→ **WORK ORDER**: Line by line, set down all the data below exactly, omitting any picture.

%%

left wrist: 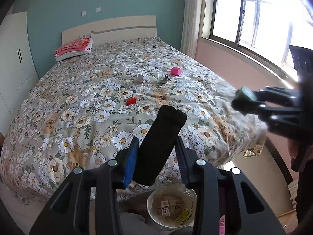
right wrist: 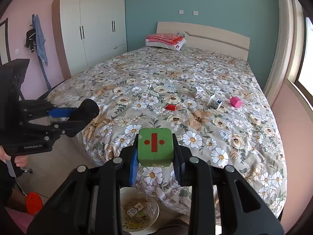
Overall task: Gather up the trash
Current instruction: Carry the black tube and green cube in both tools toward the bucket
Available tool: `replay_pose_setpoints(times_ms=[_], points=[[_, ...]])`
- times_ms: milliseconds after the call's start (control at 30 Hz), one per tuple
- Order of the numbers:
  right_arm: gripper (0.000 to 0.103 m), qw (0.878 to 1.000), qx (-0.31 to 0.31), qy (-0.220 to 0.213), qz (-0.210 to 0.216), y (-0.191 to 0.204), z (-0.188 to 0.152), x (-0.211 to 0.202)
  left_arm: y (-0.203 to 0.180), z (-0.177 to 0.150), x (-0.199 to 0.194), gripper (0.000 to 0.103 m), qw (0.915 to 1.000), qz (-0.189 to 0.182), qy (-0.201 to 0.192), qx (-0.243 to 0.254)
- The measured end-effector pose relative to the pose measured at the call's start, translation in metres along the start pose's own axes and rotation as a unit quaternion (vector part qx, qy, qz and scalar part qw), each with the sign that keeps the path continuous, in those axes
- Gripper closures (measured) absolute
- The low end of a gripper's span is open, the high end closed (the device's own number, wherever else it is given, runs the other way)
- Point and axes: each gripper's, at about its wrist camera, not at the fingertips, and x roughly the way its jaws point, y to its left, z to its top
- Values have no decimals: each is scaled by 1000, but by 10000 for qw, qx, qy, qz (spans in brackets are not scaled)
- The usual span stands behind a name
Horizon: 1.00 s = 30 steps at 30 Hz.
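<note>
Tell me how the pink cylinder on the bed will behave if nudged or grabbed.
The pink cylinder lies on its side, so it will probably roll when nudged, though the soft quilt may slow it. It looks like rigid, smooth plastic, likely light, and could slip from a loose pinch.

Matt black plastic on both gripper frames, left gripper (left wrist: 156, 154) and right gripper (right wrist: 155, 156), with bright metal pivot pins. Black cylinder (left wrist: 162, 143): matt, finely textured (fabric-like). Green block (right wrist: 155, 146): dull painted surface, worn at corners. Bedspread (left wrist: 82, 90): printed cloth, soft, lightly creased. Wardrobe (right wrist: 93, 25): smooth white panels. Bin liner (left wrist: 187, 191): thin glossy plastic film.
</note>
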Motion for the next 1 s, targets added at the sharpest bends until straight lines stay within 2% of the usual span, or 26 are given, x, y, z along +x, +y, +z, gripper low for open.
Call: replay_pose_setpoints(times_ms=[233, 567, 1000], points=[[72, 9996, -27, 219, 166, 21, -42, 9, -6, -50, 6, 63, 9994, -206, 286, 52], [72, 9959, 80, 843, 333, 36, -108, 57, -10, -117, 56, 63, 9939, -439, 1016, -20], [72, 9747, 596, 2093, 510, 39, -222, 158, -18, -199, 151, 63, 9729, -663, 2208, -154]])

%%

→ **ANSWER SECTION**:
left wrist: 
right wrist: 
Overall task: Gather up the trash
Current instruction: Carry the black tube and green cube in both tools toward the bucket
Available tool: `replay_pose_setpoints(times_ms=[_], points=[[_, ...]])`
- times_ms: milliseconds after the call's start (control at 30 Hz), one per tuple
- Order of the numbers:
  right_arm: gripper (0.000 to 0.103 m), qw (0.878 to 1.000), qx (-0.31 to 0.31), qy (-0.220 to 0.213), qz (-0.210 to 0.216), y (-0.191 to 0.204), z (-0.188 to 0.152), x (-0.211 to 0.202)
  left_arm: y (-0.203 to 0.180), z (-0.177 to 0.150), x (-0.199 to 0.194), gripper (0.000 to 0.103 m), qw (0.915 to 1.000), qz (-0.189 to 0.182), qy (-0.201 to 0.192), qx (-0.243 to 0.254)
- The measured end-effector pose relative to the pose measured at the call's start, translation in metres along the start pose's own axes and rotation as a unit quaternion (vector part qx, qy, qz and scalar part qw), each with the sign that keeps the path continuous, in those axes
- Gripper closures (measured) absolute
- The low end of a gripper's span is open, the high end closed (the device's own number, wherever else it is given, runs the other way)
- Point and axes: each gripper's, at about its wrist camera, not at the fingertips, and x roughly the way its jaws point, y to its left, z to its top
- Values have no decimals: each is scaled by 1000, but by 10000 for qw, qx, qy, qz (spans in brackets are not scaled)
- The usual span stands behind a name
Horizon: 1.00 s = 30 steps at 30 Hz.
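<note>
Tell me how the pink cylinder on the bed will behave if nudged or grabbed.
The pink cylinder lies on its side, so it will probably roll when nudged, though the soft quilt may slow it. It looks like rigid, smooth plastic, likely light, and could slip from a loose pinch.

Matt black plastic on both gripper frames, left gripper (left wrist: 156, 154) and right gripper (right wrist: 155, 156), with bright metal pivot pins. Black cylinder (left wrist: 162, 143): matt, finely textured (fabric-like). Green block (right wrist: 155, 146): dull painted surface, worn at corners. Bedspread (left wrist: 82, 90): printed cloth, soft, lightly creased. Wardrobe (right wrist: 93, 25): smooth white panels. Bin liner (left wrist: 187, 191): thin glossy plastic film.
</note>
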Motion for the next 1 s, targets added at the sharpest bends until straight lines stay within 2% of the usual span, or 26 are given, x, y, z along +x, +y, +z, gripper low for open.
Call: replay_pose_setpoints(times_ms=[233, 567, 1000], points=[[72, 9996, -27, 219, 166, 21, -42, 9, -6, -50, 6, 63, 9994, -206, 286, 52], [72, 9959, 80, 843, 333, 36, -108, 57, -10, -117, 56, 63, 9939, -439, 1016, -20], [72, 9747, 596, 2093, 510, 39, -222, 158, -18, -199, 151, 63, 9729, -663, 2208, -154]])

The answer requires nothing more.